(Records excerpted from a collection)
○ ○ ○ ○ ○
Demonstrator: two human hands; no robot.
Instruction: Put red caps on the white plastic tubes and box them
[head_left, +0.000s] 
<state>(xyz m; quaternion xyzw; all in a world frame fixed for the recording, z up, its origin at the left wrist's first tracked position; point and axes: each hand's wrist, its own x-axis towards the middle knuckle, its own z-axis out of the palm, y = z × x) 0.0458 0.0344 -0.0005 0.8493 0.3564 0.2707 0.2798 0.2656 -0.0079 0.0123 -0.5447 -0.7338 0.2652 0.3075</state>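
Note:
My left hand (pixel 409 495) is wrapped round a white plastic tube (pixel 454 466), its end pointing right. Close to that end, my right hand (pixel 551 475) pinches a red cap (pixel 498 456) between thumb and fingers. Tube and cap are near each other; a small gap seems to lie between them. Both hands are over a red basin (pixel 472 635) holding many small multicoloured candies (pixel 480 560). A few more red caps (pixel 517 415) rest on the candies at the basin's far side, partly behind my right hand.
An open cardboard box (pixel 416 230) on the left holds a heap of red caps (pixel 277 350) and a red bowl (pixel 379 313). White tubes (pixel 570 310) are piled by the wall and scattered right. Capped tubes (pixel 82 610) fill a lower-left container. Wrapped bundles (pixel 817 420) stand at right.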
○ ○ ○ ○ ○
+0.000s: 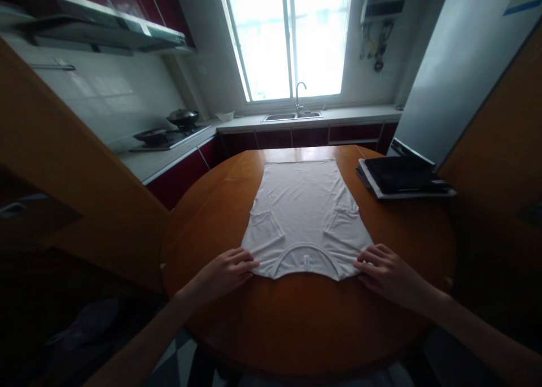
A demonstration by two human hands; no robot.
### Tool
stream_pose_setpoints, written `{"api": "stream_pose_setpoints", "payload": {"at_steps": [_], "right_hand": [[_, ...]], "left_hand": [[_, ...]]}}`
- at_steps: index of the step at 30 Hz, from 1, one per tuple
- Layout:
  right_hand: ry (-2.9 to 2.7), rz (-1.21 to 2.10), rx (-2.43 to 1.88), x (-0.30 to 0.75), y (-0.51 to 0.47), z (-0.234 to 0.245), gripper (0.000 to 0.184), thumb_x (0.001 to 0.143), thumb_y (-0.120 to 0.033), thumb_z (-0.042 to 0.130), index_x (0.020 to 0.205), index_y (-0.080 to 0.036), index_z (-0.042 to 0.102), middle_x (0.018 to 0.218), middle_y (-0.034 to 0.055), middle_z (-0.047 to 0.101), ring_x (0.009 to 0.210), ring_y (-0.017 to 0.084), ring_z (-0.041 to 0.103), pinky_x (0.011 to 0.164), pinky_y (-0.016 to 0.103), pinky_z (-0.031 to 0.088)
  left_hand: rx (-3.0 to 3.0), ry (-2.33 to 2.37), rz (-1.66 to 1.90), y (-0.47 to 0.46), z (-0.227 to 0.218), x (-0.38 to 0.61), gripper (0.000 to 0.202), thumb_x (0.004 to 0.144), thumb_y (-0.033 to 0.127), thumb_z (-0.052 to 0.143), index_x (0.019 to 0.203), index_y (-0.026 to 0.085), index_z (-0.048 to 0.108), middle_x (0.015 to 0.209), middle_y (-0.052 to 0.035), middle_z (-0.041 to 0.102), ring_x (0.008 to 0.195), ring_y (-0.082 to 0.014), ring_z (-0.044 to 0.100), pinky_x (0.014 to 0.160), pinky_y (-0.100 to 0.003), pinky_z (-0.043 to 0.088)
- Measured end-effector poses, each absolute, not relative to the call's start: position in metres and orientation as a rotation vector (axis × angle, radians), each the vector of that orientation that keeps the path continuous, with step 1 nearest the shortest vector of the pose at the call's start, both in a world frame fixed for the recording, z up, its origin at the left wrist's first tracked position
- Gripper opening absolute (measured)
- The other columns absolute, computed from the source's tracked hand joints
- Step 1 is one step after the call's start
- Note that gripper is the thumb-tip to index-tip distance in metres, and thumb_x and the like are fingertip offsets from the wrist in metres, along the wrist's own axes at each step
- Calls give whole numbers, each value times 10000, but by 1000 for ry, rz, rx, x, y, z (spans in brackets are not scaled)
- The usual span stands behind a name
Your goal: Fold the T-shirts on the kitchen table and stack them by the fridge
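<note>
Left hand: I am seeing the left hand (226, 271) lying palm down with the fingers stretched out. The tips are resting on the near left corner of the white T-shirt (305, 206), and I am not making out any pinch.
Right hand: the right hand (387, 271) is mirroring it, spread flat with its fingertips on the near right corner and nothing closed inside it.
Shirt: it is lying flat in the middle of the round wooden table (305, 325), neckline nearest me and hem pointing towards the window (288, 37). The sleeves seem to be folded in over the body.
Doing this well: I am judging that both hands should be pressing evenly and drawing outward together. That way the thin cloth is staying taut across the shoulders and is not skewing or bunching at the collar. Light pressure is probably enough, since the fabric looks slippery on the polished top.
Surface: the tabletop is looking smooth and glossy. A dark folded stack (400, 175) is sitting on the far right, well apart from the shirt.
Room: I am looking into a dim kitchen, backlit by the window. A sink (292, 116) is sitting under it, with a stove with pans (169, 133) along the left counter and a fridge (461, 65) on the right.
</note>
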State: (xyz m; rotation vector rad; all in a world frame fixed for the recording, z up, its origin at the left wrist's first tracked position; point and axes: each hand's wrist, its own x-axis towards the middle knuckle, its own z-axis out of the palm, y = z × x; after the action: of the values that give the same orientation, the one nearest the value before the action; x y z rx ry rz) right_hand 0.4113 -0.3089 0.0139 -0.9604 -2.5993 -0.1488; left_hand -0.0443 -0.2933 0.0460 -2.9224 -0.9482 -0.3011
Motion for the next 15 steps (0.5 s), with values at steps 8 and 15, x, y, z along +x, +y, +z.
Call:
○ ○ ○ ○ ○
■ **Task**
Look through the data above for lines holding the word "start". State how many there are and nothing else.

■ **Response box**
2